• _DATASET SECTION_:
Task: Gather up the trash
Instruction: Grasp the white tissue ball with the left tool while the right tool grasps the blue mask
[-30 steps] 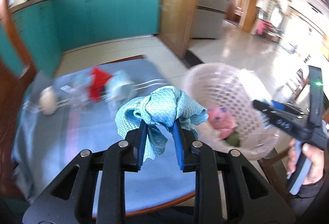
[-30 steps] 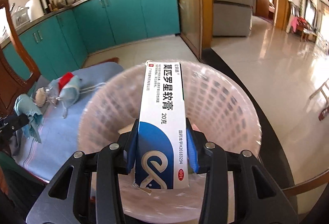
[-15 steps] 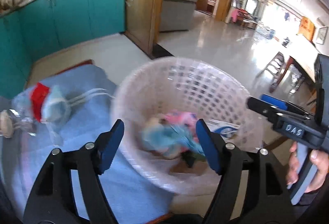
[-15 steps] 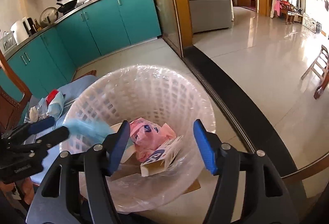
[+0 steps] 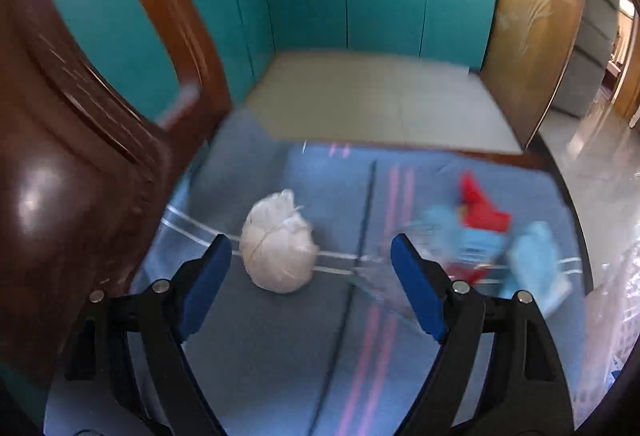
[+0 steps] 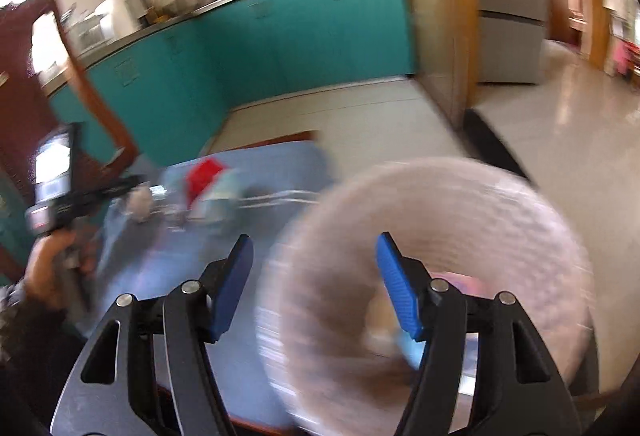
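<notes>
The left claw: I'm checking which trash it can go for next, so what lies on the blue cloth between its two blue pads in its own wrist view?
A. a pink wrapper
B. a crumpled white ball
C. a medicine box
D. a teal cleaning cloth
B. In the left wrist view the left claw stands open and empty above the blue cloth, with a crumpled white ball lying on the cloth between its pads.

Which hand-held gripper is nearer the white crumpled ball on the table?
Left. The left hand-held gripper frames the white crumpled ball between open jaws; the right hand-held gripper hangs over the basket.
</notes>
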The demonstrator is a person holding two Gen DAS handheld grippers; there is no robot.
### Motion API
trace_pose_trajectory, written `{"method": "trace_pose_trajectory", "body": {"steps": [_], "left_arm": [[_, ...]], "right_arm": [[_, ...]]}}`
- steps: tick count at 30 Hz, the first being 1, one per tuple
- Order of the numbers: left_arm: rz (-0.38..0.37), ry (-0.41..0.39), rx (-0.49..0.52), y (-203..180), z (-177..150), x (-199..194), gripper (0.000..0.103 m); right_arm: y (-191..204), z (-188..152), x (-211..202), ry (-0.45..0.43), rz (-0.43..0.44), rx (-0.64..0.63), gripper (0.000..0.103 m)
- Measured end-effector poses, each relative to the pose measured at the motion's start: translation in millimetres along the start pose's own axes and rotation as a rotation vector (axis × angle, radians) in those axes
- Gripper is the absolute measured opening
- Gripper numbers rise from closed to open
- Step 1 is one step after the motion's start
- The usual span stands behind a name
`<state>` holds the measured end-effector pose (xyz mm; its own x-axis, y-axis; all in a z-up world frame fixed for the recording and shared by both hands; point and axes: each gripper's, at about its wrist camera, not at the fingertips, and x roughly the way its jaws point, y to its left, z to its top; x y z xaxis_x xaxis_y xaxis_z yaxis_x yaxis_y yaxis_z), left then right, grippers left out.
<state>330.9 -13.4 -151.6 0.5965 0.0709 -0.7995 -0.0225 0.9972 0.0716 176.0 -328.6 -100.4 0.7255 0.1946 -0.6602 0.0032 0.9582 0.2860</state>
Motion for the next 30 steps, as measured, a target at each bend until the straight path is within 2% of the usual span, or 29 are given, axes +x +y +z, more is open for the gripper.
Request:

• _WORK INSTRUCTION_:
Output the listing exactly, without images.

• _WRITTEN ANSWER_:
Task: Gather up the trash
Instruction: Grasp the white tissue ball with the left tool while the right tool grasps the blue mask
[-30 steps] 
[-30 steps] 
[-15 steps] 
[-15 steps] 
[+0 steps] 
[+0 steps] 
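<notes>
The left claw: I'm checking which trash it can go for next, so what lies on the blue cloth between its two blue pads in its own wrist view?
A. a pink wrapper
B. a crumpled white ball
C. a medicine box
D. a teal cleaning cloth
B. In the left wrist view the left claw stands open and empty above the blue cloth, with a crumpled white ball lying on the cloth between its pads.

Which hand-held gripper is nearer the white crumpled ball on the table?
Left. The left hand-held gripper frames the white crumpled ball between open jaws; the right hand-held gripper hangs over the basket.
</notes>
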The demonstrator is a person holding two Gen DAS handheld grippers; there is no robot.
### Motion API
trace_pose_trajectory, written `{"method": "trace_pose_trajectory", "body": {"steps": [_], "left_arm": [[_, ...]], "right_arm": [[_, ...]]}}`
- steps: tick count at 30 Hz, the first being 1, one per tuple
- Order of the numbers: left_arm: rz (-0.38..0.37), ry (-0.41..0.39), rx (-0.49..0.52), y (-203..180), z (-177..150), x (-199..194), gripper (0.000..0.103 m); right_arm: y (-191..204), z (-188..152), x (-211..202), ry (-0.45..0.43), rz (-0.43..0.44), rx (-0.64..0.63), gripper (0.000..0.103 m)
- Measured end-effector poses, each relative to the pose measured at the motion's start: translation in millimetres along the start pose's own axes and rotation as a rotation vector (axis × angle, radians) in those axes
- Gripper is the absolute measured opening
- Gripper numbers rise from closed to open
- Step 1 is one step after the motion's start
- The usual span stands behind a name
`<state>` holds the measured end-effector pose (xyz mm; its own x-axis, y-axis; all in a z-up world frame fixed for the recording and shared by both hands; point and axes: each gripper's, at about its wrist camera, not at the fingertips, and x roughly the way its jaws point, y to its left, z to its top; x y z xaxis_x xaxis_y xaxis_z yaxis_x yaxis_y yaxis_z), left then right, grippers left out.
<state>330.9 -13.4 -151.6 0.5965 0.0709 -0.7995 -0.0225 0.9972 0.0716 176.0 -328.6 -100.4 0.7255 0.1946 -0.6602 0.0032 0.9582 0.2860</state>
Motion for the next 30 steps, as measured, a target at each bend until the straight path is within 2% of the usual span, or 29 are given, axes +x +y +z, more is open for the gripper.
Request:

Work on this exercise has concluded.